To draw apart the body he hath kill’d:
O’er whom his very madness, like some ore
Among a mineral of metals base,
Shows itself pure: he weeps for what is done.
King.
O Gertrude, come away!
The sun no sooner shall the mountains touch
But we will ship him hence: and this vile deed
We must with all our majesty and skill
Both countenance and excuse.—Ho, Guildenstern!
[Re-enter Rosencrantz and Guildenstern.]
Friends both, go join you with some further aid:
Hamlet in madness hath Polonius slain,
And from his mother’s closet hath he dragg’d
him:
Go seek him out; speak fair, and bring the body
Into the chapel. I pray you, haste in this.
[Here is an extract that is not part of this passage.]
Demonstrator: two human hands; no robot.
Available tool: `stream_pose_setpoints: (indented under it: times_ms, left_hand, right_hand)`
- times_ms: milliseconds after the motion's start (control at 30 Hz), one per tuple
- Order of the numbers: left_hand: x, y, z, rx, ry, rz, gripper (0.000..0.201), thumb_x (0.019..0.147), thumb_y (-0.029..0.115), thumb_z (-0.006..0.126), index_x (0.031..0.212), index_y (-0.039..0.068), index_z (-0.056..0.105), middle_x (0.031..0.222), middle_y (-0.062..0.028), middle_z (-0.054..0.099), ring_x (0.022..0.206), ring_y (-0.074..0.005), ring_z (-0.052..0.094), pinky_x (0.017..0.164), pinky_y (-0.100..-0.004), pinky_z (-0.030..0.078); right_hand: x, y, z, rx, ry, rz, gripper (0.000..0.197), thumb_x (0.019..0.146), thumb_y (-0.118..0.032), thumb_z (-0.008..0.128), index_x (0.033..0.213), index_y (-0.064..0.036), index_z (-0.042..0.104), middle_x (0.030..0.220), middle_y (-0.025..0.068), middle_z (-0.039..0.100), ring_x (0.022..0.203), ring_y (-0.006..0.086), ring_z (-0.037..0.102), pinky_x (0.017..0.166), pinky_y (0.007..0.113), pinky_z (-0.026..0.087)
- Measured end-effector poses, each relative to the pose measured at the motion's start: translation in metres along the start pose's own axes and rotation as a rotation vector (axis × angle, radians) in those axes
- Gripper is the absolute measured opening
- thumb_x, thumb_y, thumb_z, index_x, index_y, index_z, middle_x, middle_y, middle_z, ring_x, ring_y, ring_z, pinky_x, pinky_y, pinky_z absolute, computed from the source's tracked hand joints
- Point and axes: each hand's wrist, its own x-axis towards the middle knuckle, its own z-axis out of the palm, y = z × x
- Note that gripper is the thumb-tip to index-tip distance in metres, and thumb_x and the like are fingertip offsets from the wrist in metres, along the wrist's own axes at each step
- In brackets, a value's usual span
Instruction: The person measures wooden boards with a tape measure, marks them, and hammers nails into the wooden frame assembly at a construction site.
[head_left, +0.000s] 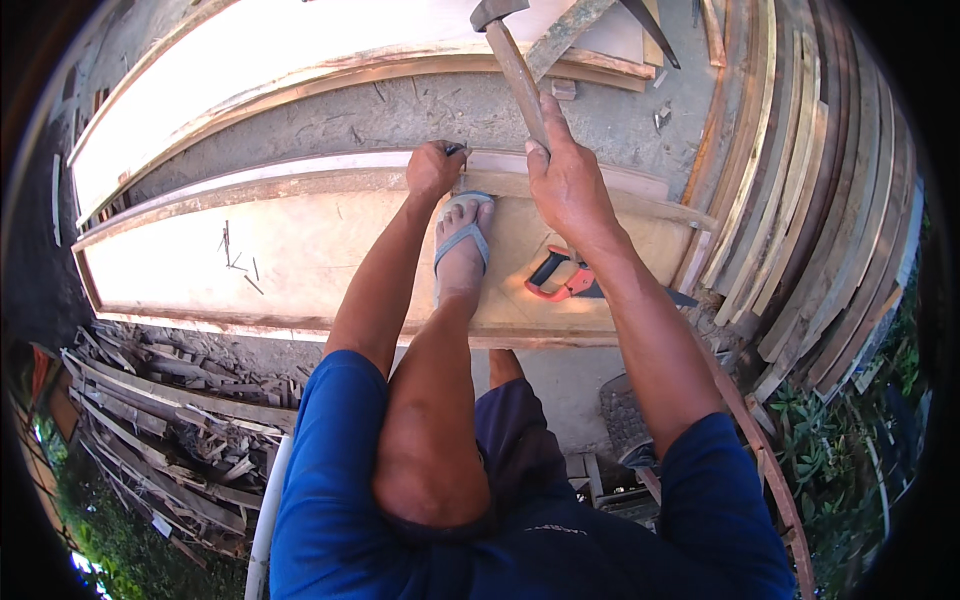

[Exeunt Rosencrantz and Guildenstern.]
Come, Gertrude, we’ll call up our wisest friends;
And let them know both what we mean to do
And what’s untimely done: so haply slander,—
Whose whisper o’er the world’s diameter,
As level as the cannon to his blank,
Transports his poison’d shot,—may
miss our name,
And hit the woundless air.—O, come away!
My soul is full of discord and dismay.
[Exeunt.]
Scene II. Another room in the Castle.
[Enter Hamlet.]
Ham.
Safely stowed.
Ros. and Guil.
[Within.] Hamlet! Lord Hamlet!
Ham.
What noise? who calls on Hamlet? O, here they
come.
[Enter Rosencrantz and Guildenstern.]
Ros.
What have you done, my lord, with the dead body?
Ham.
Compounded it with dust, whereto ’tis kin.
Ros.
Tell us where ’tis, that we may take it thence,
And bear it to the chapel.
Ham.
Do not believe it.
Ros.
Believe what?
Ham. That I can keep your counsel, and not mine own. Besides, to be demanded of a sponge!—what replication should be made by the son of a king?
Ros.
Take you me for a sponge, my lord?
Ham. Ay, sir; that soaks up the King’s countenance, his rewards, his authorities. But such officers do the king best service in the end: he keeps them, like an ape, in the corner of his jaw; first mouthed, to be last swallowed: when he needs what you have gleaned, it is but squeezing you, and, sponge, you shall be dry again.
Ros.
I understand you not, my lord.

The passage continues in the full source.